**Task requirements**
Leaving out pictures, output exactly the lines below from the one that has "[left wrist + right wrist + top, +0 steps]" through the one that has "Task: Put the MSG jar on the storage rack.", and nothing else.

[Records from a data source]
-- Opening Marker --

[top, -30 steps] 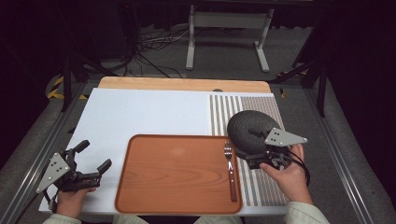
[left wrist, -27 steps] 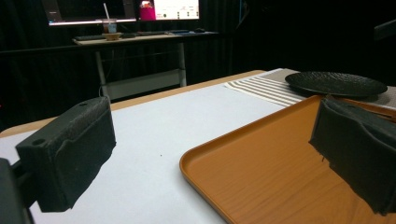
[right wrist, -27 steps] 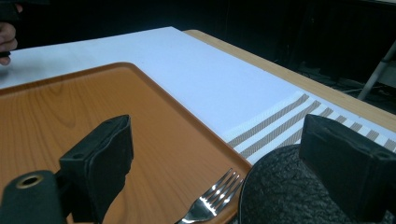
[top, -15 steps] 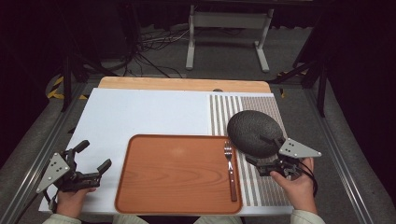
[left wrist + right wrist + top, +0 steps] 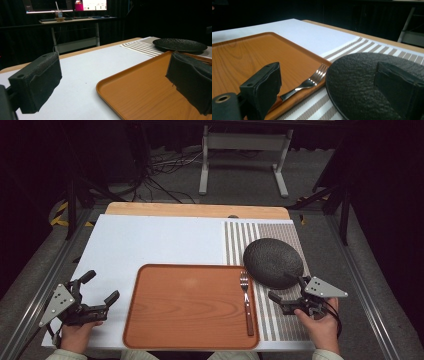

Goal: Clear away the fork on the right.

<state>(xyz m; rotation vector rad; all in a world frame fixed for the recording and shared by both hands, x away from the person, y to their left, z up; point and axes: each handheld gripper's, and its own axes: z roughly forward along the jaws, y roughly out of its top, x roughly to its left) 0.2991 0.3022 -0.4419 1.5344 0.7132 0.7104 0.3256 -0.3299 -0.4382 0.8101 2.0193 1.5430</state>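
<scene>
white table point(image 5: 160, 240), striped mat point(image 5: 240, 240), orange tray point(image 5: 190, 307)

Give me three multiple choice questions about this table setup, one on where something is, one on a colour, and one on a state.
1. Where does the fork lie?
A. on the plate
B. along the tray's right edge
C. on the white mat

2. What colour is the plate?
A. black
B. white
C. red

3. How is the right gripper?
A. shut on the fork
B. shut on the plate
C. open, at the plate's near rim

Answers:
1. B, the high view shows it inside the tray by the right rim.
2. A, its rough surface is black in both the high view and the right gripper view.
3. C, its fingers stand apart and hold nothing.
</scene>
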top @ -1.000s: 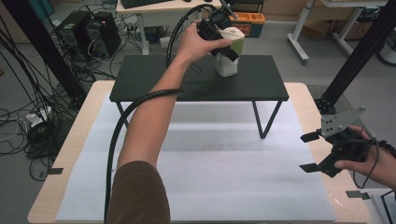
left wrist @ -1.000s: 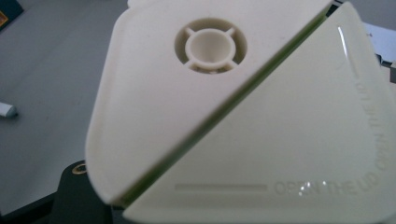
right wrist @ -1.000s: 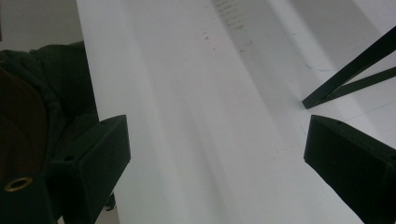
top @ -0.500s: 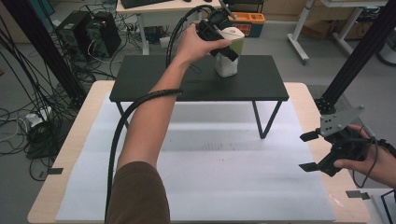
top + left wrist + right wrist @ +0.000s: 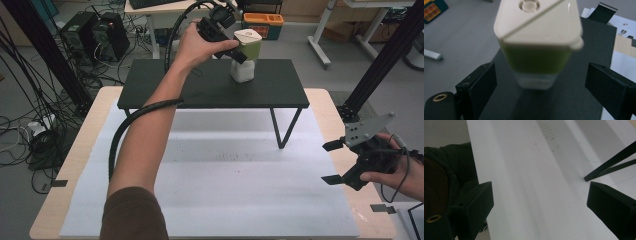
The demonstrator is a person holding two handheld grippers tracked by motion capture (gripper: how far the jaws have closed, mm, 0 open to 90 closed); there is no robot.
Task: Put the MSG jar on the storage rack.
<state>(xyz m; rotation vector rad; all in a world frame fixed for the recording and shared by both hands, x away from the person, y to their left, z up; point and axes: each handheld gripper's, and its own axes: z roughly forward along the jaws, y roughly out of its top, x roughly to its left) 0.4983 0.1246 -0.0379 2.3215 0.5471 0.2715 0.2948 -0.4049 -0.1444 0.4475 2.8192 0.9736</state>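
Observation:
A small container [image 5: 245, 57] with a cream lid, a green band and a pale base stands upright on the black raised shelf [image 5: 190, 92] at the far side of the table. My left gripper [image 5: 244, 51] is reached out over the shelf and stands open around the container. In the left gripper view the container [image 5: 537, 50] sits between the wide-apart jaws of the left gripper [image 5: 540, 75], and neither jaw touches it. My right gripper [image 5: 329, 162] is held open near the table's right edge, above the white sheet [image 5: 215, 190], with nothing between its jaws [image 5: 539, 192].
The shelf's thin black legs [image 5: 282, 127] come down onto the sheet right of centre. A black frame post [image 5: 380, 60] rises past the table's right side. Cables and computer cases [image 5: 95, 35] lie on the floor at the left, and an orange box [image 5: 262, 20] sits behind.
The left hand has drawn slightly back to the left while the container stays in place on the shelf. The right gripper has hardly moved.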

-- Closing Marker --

**Reply**
[left wrist + right wrist + top, +0 steps] 

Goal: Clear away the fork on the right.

<state>(xyz m; rotation vector rad; all in a world frame fixed for the recording and shared by both hands, x away from the person, y to their left, z up; point and axes: each handheld gripper's, and its own axes: z roughly forward along the jaws, y roughly out of its top, x roughly to its left) 0.2991 0.3022 -0.4419 1.5344 0.7132 0.7104 0.3256 -0.3299 -0.4382 0.8101 2.0193 1.5430</state>
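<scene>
white table point(image 5: 160, 240), striped mat point(image 5: 240, 240), orange tray point(image 5: 190, 307)

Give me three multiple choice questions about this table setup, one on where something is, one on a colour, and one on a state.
1. Where does the fork lie?
A. on the plate
B. along the tray's right edge
C. on the white mat

2. What colour is the plate?
A. black
B. white
C. red

3. How is the right gripper?
A. shut on the fork
B. shut on the plate
C. open, at the plate's near rim

Answers:
1. B, the high view shows it inside the tray by the right rim.
2. A, its rough surface is black in both the high view and the right gripper view.
3. C, its fingers stand apart and hold nothing.
</scene>
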top @ -1.000s: 
left wrist @ -1.000s: 
right wrist @ -1.000s: 
top @ -0.500s: 
top + left wrist + right wrist @ +0.000s: 
The demonstrator is a person holding two handheld grippers tracked by motion capture (gripper: how far the jaws have closed, mm, 0 open to 90 closed); there is no robot.
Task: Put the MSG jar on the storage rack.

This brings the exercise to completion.